START ENTRIES SHOWN

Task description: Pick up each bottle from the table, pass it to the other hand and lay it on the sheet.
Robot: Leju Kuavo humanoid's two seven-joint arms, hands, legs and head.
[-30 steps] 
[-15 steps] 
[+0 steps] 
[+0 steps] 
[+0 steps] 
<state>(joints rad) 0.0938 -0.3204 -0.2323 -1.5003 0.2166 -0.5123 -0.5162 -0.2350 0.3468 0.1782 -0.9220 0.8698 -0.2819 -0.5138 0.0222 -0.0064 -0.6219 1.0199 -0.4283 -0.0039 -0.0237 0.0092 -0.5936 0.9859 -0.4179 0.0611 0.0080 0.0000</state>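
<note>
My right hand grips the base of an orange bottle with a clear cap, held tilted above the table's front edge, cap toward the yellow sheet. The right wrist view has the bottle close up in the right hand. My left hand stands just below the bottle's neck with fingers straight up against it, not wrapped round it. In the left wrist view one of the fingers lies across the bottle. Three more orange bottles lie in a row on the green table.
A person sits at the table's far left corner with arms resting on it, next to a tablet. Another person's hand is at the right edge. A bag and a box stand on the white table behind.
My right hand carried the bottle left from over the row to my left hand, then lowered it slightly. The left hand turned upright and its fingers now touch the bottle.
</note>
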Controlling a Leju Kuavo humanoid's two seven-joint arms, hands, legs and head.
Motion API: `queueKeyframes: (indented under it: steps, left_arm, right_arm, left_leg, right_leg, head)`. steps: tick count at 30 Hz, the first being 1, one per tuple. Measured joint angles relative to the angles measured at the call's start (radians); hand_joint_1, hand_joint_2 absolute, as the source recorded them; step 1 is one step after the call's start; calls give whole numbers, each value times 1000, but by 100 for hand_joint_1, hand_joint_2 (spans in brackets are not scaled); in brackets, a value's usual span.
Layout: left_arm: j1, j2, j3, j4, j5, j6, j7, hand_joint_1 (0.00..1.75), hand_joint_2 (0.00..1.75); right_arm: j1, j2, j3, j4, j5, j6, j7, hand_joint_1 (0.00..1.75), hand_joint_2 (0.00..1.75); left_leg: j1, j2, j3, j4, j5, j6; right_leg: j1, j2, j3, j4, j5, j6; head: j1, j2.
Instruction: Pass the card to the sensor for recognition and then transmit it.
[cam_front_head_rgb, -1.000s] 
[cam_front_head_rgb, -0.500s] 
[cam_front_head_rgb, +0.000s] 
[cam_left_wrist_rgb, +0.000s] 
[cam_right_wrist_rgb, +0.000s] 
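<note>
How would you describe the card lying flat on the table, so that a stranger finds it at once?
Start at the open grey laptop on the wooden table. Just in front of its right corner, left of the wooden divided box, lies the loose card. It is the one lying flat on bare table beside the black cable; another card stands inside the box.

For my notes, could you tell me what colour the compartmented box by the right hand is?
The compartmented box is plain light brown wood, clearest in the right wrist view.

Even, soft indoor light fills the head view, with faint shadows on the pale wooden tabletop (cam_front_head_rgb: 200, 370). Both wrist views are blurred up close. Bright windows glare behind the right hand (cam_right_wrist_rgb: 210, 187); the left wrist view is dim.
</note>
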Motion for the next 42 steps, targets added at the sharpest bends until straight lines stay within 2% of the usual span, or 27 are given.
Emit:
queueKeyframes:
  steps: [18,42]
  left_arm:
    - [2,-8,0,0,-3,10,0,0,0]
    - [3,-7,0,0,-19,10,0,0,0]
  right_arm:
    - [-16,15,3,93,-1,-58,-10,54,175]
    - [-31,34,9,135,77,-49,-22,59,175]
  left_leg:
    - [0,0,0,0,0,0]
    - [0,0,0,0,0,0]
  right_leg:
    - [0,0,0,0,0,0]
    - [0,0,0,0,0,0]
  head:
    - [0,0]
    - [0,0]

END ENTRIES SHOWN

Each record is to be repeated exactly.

■ **EXERCISE SOLUTION**:
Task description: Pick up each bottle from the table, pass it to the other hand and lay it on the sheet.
Robot: Leju Kuavo humanoid's two seven-joint arms, hands, legs and head.
[-30 steps] 
[-15 steps] 
[+0 steps] 
[+0 steps] 
[+0 steps] 
<state>(joints rad) 0.0938 -0.3204 -0.2323 -1.5003 0.2166 -0.5123 -0.5162 -0.2350 0.3468 0.1782 -0.9220 0.8698 -0.2819 -0.5138 0.0222 -0.0064 -0.6219 1.0199 -0.4283 -0.0039 -0.0237 0.0092 -0.5936 0.9859 -0.4179 0.0611 0.0080 0.0000</state>
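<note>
My right hand grips the base of an orange bottle with a clear cap, held tilted above the table's front edge, cap toward the yellow sheet. The right wrist view has the bottle close up in the right hand. My left hand stands just below the bottle's neck with fingers straight up against it, not wrapped round it. In the left wrist view one of the fingers lies across the bottle. Three more orange bottles lie in a row on the green table.
A person sits at the table's far left corner with arms resting on it, next to a tablet. Another person's hand is at the right edge. A bag and a box stand on the white table behind.
My right hand carried the bottle left from over the row to my left hand, then lowered it slightly. The left hand turned upright and its fingers now touch the bottle.
</note>
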Controlling a Leju Kuavo humanoid's two seven-joint arms, hands, legs and head.
Motion API: `queueKeyframes: (indented under it: steps, left_arm, right_arm, left_leg, right_leg, head)`. steps: tick count at 30 Hz, the first being 1, one per tuple. Measured joint angles relative to the angles measured at the call's start (radians); hand_joint_1, hand_joint_2 absolute, as the source recorded them; step 1 is one step after the call's start; calls give whole numbers, each value times 1000, but by 100 for hand_joint_1, hand_joint_2 (spans in brackets are not scaled); in brackets, a value's usual span.
Layout: left_arm: j1, j2, j3, j4, j5, j6, j7, hand_joint_1 (0.00..1.75), hand_joint_2 (0.00..1.75); right_arm: j1, j2, j3, j4, j5, j6, j7, hand_joint_1 (0.00..1.75), hand_joint_2 (0.00..1.75); left_leg: j1, j2, j3, j4, j5, j6; right_leg: j1, j2, j3, j4, j5, j6; head: j1, j2.
Instruction: Pass the card to the sensor for recognition and then transmit it.
[cam_front_head_rgb, -1.000s] 
[cam_front_head_rgb, -0.500s] 
[cam_front_head_rgb, +0.000s] 
[cam_left_wrist_rgb, +0.000s] 
[cam_right_wrist_rgb, +0.000s] 
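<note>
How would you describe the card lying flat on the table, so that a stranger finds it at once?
Start at the open grey laptop on the wooden table. Just in front of its right corner, left of the wooden divided box, lies the loose card. It is the one lying flat on bare table beside the black cable; another card stands inside the box.

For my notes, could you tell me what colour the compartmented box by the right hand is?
The compartmented box is plain light brown wood, clearest in the right wrist view.

Even, soft indoor light fills the head view, with faint shadows on the pale wooden tabletop (cam_front_head_rgb: 200, 370). Both wrist views are blurred up close. Bright windows glare behind the right hand (cam_right_wrist_rgb: 210, 187); the left wrist view is dim.
</note>
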Motion for the next 42 steps, targets added at the sharpest bends until straight lines stay within 2% of the usual span, or 27 are given.
Emit:
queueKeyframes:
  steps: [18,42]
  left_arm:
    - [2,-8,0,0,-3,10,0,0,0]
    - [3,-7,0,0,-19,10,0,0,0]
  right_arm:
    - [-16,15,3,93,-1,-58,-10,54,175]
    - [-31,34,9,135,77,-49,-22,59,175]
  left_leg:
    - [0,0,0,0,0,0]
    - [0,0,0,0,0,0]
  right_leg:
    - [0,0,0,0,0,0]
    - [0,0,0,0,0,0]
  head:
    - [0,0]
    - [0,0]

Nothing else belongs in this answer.